#### Task statement
Write out word for word each line of the records, beginning at the first and stopping after the line with "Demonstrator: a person". Leave the pictures out.

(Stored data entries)
********

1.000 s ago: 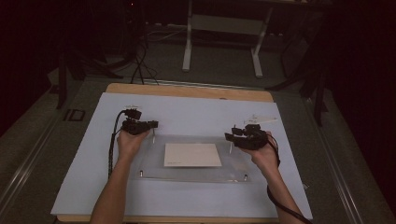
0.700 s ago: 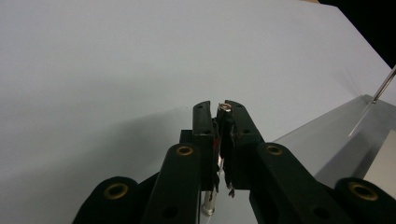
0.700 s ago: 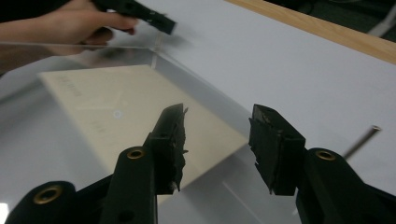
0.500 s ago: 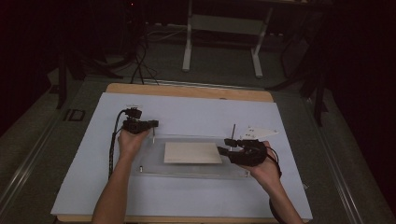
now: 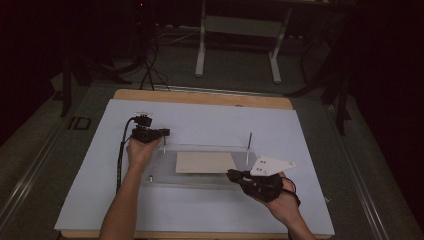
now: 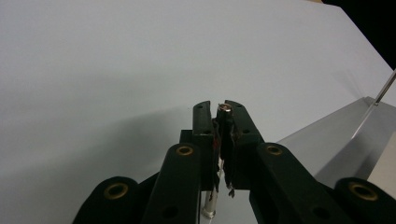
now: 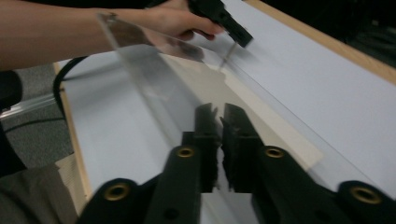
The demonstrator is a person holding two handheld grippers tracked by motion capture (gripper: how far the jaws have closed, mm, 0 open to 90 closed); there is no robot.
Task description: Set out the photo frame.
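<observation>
Keep the clear acrylic plate [image 5: 167,175] level. Hold its far-left metal post [image 6: 225,108] firmly, clamped tight in the left gripper [image 5: 164,133] fingers. At the plate's near-right corner, line up the right gripper [image 5: 231,174] squarely, fingers just closed to a slit, nothing seen between. Under the plate, pale blue desk [image 5: 300,130]. Beyond the plate, dark room, metal stand [image 5: 237,30].

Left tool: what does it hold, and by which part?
The left tool is shut on a thin metal pin, gripping it near its top end.
</observation>
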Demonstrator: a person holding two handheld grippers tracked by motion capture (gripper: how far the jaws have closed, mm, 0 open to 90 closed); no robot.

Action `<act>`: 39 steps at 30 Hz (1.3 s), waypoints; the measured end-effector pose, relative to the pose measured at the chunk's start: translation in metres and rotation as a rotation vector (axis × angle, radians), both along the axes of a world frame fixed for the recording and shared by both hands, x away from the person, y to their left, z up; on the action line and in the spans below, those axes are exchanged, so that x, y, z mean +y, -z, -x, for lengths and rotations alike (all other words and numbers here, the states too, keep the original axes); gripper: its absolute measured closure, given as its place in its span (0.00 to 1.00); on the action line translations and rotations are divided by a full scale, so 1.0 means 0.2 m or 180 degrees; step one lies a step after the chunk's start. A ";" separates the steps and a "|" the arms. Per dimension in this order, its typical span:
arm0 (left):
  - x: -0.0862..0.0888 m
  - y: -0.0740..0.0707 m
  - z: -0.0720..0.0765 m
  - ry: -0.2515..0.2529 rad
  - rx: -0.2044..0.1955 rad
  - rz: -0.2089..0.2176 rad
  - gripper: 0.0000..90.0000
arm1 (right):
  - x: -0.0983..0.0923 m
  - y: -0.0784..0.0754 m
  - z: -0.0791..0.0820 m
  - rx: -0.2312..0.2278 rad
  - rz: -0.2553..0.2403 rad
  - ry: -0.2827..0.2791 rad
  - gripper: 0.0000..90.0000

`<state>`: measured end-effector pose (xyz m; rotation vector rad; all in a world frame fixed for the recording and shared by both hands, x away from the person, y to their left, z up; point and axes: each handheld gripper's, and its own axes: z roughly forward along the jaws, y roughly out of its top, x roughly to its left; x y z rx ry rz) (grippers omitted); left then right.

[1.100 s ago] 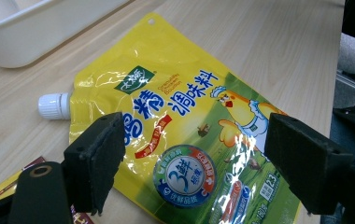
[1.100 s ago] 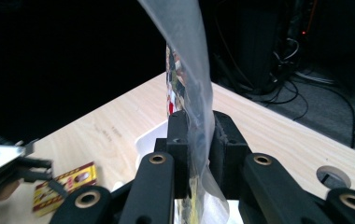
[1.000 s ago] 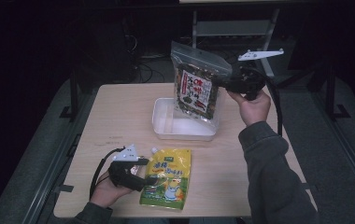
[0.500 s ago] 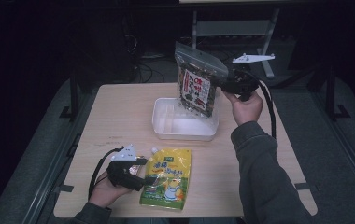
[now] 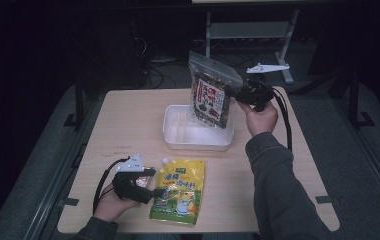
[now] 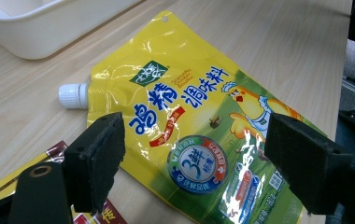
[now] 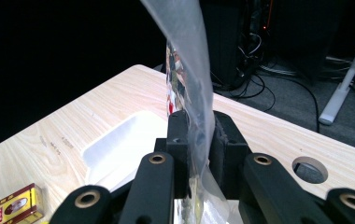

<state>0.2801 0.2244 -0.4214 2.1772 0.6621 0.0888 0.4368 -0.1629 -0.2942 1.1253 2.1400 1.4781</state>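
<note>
Change since earlier frame: your right gripper (image 5: 234, 95) has brought the clear snack bag (image 5: 211, 92) lower, so its bottom edge now hangs just above the white tray (image 5: 174, 134); your left gripper (image 5: 154, 184) has stayed where it was.
Right gripper: your jaws are pinched tight on the bag's clear side edge; in the right gripper view the film (image 7: 199, 107) runs up between the pads.
Left gripper: your jaws stand wide apart, holding nothing, low over the near side of the yellow spout pouch (image 6: 199, 140).
Snack bag: held in the air, roughly upright, over the tray's far right corner; dark contents, red-and-white printed label, writing too small to read.
Yellow pouch: lies flat on the table (image 5: 128, 120) on the near side of the tray, apart from it; white screw cap (image 6: 73, 95) points toward the tray.
Pouch print: blue Chinese characters, a green logo patch, a cartoon chicken, a round blue badge with a large "3".
Other things: a red-and-yellow packet (image 6: 7, 191) lies under your left jaw, its print partly hidden; a round cable hole (image 7: 310, 170) sits in the table beyond the tray.
Obstructions: the tray's inside is bare below the bag.
Count: one tray, one snack bag, one pouch, one packet, two grippers.
</note>
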 end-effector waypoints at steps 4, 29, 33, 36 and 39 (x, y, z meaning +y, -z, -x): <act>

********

#### Problem solution
1.000 s ago: 
0.700 s ago: 
0.700 s ago: 
0.500 s ago: 
now: 
now: 
now: 
The demonstrator is a person holding two handheld grippers tracked by motion capture (gripper: how far the jaws have closed, mm, 0 open to 90 closed); there is no robot.
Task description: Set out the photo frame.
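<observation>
Keep the clear acrylic plate [image 5: 167,175] level. Hold its far-left metal post [image 6: 225,108] firmly, clamped tight in the left gripper [image 5: 164,133] fingers. At the plate's near-right corner, line up the right gripper [image 5: 231,174] squarely, fingers just closed to a slit, nothing seen between. Under the plate, pale blue desk [image 5: 300,130]. Beyond the plate, dark room, metal stand [image 5: 237,30].

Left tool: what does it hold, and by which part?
The left tool is shut on a thin metal pin, gripping it near its top end.
</observation>
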Demonstrator: a person holding two handheld grippers tracked by motion capture (gripper: how far the jaws have closed, mm, 0 open to 90 closed); no robot.

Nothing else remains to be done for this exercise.